To assemble constructs for overexpression and purification, the bioGs of H. influenzae, Northward. meningitidis, and C. jejuni were amplified using primers P15 and P16, P17 and P18, and P46 and P30, respectively, whereas B. fragilis bioGC was amplified using primers P19 and P20. The bioG PCR products of H. influenzae and N. meningitidis and bioGC from B. fragilis were digested with XbaI and XhoI and ligated into pET28b+ digested with the same enzymes to give pMad23, pMad27 and pMad40, respectively, in which the putative esterase genes encode C-terminal hexahistidine-tagged proteins. Similarly the bioG PCR product of C. jejuni was digested with NdeI and SalI and ligated into pET28b+ cut with the same enzymes to requite pMad97 which encodes an North-terminal hexahistidine-tagged protein.

Site directed mutagenesis was done using the QuickChange site-directed mutagenesis method (Stratagene) with primers P52 and P53 to alter the putative active site residues of H. influenzae BioG (pMad23) (Table 1). Pfu polymerase was the PCR polymerase. The PCR reaction product (pMad70) was ethanol precipitated and and so introduced into strain DH5α by chemic transformation. The mutations were verified by sequencing (ACGT, Inc). The plasmids pMad9, pMad12, pMad76, pMad77, and pMAD78 were transformed into Eastward. coli strain STL24 (ΔbioH) whereas pMad6 was transformed into strain STL25 (ΔbioC ΔbioH). The overexpression constructs, pMad23, pMad27, pMad40, pMad97, and pMad70 were each transformed into BL21(DE3) and Tuner (Novagen).

High level expression and purification of BioH and BioG

The protocol to purify BioH and BioG was adapted from that used to purify E. coli BioH [6]. Strains BL21(DE3) or Tuner (Novagen) carrying a pET28b+ plasmid encoding a BioG or E. coli BioH were grown to OD₆₀₀ of 1 in LB-kanamycin medium at 37°C and overexpression was induced past addition of one mM IPTG. The cistron products encoded by pMad23 and pMad40 were soluble when transformed into BL21(DE3) and grown at 37°C for 3 h or 21°C for 16 h, respectively, whereas the gene products encoded by pMad27, pMad97, and pMad70 were soluble in Tuner later on incubation at 21°C for xvi h. The cells were harvested by centrifugation and the prison cell pellets were done with M9 salts and stored at −20°C.

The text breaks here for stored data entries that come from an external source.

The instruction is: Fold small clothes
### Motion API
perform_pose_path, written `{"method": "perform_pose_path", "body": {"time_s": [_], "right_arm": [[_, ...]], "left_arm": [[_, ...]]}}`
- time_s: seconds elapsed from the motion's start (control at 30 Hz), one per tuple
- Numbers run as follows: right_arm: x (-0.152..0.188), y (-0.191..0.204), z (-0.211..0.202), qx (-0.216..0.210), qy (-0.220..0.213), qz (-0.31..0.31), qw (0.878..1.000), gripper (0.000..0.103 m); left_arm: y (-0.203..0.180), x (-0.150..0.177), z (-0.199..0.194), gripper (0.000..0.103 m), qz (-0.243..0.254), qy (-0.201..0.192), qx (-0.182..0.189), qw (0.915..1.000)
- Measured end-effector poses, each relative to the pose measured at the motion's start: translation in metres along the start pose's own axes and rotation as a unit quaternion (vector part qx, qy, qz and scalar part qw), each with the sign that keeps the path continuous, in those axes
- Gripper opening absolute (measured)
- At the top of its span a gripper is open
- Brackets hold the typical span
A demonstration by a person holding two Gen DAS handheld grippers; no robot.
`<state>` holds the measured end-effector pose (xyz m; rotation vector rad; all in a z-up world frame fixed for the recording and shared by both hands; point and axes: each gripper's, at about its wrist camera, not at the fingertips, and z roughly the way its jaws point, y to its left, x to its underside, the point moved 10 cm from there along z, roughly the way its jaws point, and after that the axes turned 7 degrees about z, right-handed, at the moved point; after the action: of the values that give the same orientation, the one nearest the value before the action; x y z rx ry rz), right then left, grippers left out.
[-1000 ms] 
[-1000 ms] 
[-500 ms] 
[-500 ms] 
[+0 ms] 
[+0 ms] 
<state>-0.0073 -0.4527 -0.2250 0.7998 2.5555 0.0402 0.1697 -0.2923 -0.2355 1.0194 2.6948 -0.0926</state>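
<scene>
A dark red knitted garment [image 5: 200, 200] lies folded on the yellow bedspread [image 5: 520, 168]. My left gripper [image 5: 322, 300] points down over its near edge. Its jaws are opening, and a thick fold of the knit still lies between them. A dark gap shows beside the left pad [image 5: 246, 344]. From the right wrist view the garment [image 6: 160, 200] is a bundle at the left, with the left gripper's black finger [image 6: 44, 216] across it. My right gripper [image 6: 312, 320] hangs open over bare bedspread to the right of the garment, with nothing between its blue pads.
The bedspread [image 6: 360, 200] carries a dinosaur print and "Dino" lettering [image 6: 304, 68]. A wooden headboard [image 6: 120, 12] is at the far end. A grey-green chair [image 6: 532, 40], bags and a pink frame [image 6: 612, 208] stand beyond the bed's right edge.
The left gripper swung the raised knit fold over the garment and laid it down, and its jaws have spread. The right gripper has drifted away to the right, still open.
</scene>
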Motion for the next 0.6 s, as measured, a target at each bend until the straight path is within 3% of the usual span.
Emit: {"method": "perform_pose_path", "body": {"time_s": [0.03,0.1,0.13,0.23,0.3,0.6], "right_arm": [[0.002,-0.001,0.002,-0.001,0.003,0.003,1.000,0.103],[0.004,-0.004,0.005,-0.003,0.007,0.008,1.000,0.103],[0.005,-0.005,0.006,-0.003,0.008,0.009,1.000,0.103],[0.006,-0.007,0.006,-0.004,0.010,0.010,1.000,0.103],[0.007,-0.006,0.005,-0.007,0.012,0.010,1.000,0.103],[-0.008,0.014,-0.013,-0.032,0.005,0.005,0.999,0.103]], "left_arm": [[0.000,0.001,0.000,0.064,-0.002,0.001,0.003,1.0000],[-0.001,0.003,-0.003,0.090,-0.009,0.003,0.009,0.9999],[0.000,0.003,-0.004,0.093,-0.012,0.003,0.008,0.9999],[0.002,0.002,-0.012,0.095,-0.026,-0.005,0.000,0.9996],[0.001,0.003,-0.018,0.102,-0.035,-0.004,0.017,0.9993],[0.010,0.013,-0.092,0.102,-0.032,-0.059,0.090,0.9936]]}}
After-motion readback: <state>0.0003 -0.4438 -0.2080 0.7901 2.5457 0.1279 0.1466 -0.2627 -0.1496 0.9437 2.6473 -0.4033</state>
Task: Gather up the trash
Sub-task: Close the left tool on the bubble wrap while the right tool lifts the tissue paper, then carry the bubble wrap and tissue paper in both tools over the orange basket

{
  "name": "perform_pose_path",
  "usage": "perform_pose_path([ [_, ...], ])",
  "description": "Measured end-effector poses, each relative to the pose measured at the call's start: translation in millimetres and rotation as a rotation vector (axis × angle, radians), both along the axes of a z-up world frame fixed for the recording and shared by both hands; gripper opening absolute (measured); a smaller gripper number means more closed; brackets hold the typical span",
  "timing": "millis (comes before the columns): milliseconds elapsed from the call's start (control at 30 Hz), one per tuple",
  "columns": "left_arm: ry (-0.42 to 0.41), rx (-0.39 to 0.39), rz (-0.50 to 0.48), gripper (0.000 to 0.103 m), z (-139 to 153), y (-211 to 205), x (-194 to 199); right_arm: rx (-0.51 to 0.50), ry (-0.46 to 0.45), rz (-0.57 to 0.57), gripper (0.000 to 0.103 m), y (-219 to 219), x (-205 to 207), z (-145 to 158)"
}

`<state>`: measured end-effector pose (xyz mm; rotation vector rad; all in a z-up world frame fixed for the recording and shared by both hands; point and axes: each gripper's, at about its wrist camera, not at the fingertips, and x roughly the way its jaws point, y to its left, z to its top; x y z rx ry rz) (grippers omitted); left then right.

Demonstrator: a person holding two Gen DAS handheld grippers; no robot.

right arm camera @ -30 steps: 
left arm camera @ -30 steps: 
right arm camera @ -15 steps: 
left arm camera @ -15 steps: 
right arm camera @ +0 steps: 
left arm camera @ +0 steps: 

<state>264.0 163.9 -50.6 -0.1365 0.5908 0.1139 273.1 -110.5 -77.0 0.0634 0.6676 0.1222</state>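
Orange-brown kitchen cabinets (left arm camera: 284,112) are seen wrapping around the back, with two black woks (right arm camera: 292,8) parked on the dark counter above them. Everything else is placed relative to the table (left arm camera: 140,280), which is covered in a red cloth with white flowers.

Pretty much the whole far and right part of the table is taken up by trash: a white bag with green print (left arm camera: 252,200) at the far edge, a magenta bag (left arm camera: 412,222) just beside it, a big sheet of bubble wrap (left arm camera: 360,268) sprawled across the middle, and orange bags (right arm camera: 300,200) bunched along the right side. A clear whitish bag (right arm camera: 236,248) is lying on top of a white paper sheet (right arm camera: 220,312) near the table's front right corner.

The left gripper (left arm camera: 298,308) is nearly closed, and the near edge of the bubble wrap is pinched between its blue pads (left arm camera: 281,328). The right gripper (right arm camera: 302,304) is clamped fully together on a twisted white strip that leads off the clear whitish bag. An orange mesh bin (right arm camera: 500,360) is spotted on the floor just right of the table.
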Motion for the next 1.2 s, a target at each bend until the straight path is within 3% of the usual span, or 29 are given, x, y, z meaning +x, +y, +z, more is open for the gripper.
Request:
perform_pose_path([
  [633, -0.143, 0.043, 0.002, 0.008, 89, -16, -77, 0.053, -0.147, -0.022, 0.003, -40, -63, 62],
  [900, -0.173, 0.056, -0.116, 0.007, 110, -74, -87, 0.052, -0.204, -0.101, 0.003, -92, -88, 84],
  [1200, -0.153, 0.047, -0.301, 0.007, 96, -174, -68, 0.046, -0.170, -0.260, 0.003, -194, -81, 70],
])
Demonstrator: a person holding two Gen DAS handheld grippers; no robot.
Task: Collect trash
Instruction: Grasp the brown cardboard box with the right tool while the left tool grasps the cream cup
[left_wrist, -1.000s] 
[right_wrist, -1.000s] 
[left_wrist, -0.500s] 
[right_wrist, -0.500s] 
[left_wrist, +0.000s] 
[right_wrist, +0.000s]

All poly peptide manipulations were done at 4°C or on ice. The cell pellets were resuspended in lysis buffer containing 50 mM 3-(North-morpholino)propanesulfonic acid (MOPS), 10% glycerol, 5 mM 2-mercaptoethanol, 0.five M NaCl and 20 mM imidazole (pH 7.five). The suspension was passed twice through a French pressure cell and then centrifuged 15,000 RPM for ane h to isolate the soluble excerpt which was mixed for 30 min with Ni-NTA resin (Qiagen) that had been previously equilibrated in lysis buffer. The resin was and then washed twice with lysis buffer and twice with wash buffer (lysis buffer containing 40 mM imidazole). After resuspension in wash buffer the resin was loaded into a column. After flow through of the wash buffer was consummate the cavalcade was eluted with lysis buffer containing 180 mM imidazole and fractions were collected. Following purity estimation by SDS-PAGE, the fractions were pooled and dialyzed overnight using Slide-A-Lyzer cassettes (Pierce Chemical) against a buffer of 25 mM MOPS, ten% glycerol, 1 mM tris(2-carboxyethyl)phosphine (TCEP) and 0.2 M NaCl (pH 7.five). E. coli BioH, H. influenzae BioG, and B. fragilis BioGC were full-bodied using Millipore centrifugal concentrators (10,000 MWCO). The proteins were so flash frozen and stored at −80°C.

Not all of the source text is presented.